I put it off for a long time, the asking of the question. But my fondness for Wendy grew every day. I liked her very much. She was wildly intelligent, but not arrogant, unlike many of our peers. She was a brilliant math student, debater, musician, and writer, and everyone had great confidence in her ability to teach. I think I liked how silly she could be. She would laugh at things I said and call me ridiculous in jest, but I took such pride in being able to make her laugh. I liked that I was close enough to her that she let herself be vulnerable sometimes. She once told me I ought to do things that make me happy, not things I felt needed to be done out of obligation. I have held on to that thought ever since.
It amuses me somewhat that nobody figured it out the entire time that I loved her. I talked about Wendy all the time, tried to make every conversation about her somehow, how much I admired her, how smart she was, how kind. I suspect most people just didn’t think I could be queer. They thought I was an innocent little Indian girl who does everything mommy tells her to do. I guess that’s not what queers look like.
One year, we went with the newspaper staff to a conference in St. Petersburg across the bay. On the first night, at dinner, she was wearing a shade of pink lipstick that I don’t think I have stopped thinking about since the day I saw her wear it. I wanted to kiss her, though I never acted on the impulse, and finally the question had to be asked. Was I in love with her, a girl? And the answer was yes, I most undoubtedly was.
I was surprised, shocked even, that that was the answer. I did not think I was capable of loving women, had never considered the possibility that queer was a word that could apply to me. There was no gay-straight alliance at our high school (I don’t think there is even now), and the only queer person I knew was a gay white guy who hung out with one of my friends.
I thought I should detach myself from her. Who knew how Wendy would feel about me if she ever found out? I didn’t want to know. I knew keeping my distance would keep my heart safe.
I never told her. I watched her give a truly magnificent speech as the valedictorian of her class. Her last interp performance at the Speech and Debate banquet my junior year was also excellent, and one I will always remember. She was a good friend and a kind person, and I have remembered her that way.
I thought perhaps that was some quirk of being in high school, some flaw in my system which went away after Wendy graduated. My hope was short-lived. Not even two years later, I fell in love with another woman, one who had a boyfriend so I wouldn’t act on the feelings with her either. I’d get to grad school in Massachusetts and fall in love again.

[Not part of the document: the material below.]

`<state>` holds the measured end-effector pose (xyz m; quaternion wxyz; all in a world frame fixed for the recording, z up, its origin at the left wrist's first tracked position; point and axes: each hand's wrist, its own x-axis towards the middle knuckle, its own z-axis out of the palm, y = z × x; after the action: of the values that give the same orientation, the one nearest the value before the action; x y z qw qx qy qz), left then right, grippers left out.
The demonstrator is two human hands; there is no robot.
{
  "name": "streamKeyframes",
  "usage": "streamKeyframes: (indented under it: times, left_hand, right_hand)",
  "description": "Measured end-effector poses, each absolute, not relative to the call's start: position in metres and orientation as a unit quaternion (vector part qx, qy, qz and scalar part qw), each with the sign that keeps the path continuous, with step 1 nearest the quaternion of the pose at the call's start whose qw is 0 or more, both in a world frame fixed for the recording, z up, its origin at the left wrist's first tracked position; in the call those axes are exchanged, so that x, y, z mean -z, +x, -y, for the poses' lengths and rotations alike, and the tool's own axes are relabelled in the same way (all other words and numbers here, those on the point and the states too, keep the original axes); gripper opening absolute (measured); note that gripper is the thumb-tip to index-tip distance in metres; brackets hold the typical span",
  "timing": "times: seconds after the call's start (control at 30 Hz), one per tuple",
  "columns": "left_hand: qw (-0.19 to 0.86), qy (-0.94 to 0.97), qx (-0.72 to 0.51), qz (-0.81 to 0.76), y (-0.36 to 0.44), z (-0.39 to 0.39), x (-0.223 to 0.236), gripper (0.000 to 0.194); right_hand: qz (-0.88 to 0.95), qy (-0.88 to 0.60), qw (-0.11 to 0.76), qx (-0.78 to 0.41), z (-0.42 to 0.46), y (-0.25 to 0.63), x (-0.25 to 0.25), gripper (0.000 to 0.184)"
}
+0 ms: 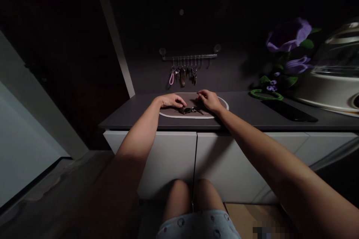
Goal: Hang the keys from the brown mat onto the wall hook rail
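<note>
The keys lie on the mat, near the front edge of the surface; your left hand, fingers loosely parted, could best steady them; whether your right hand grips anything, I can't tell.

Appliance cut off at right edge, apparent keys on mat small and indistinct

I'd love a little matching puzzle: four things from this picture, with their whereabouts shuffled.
1. Bunch of keys
2. Pink loop
3. Black slab
4. Clear rack

A. Fixed to the wall
B. On the counter, right of the mat
C. Near the left hand and right hand
D. Hanging below the rack's bar

Pairs: 1-C, 2-D, 3-B, 4-A
</note>
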<state>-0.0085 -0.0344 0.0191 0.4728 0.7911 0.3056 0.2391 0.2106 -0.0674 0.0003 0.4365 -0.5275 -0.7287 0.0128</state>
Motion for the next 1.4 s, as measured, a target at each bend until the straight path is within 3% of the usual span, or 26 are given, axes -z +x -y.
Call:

I am queer, whether or not I like that about myself, whether or not I think it is good. I remember telling this to a co-counselor of mine the other day, that it’s not something anyone would choose. Statistics for queer people of color are abysmal. (I can’t find any links at the moment, but honestly, read a book, they’re not hard to find.) They apparently can’t keep jobs, can’t get housing, can’t access healthcare or education, and are at high risk for mental health illnesses. I don’t think anyone looks at a life like that and says, yes! That sounds like a wonderful way to live!
And here I am, giving testimony that I have, in fact, been this way for a very long time. Life has not been peaceful since this process started, but the thought that pacifies me somewhat is that I have not done anything wrong. It is not wrong for me to love someone who was assigned female at birth. Our love story is as beautiful as any epic ever written, even if no one will celebrate it with us. We are not doing anything wrong.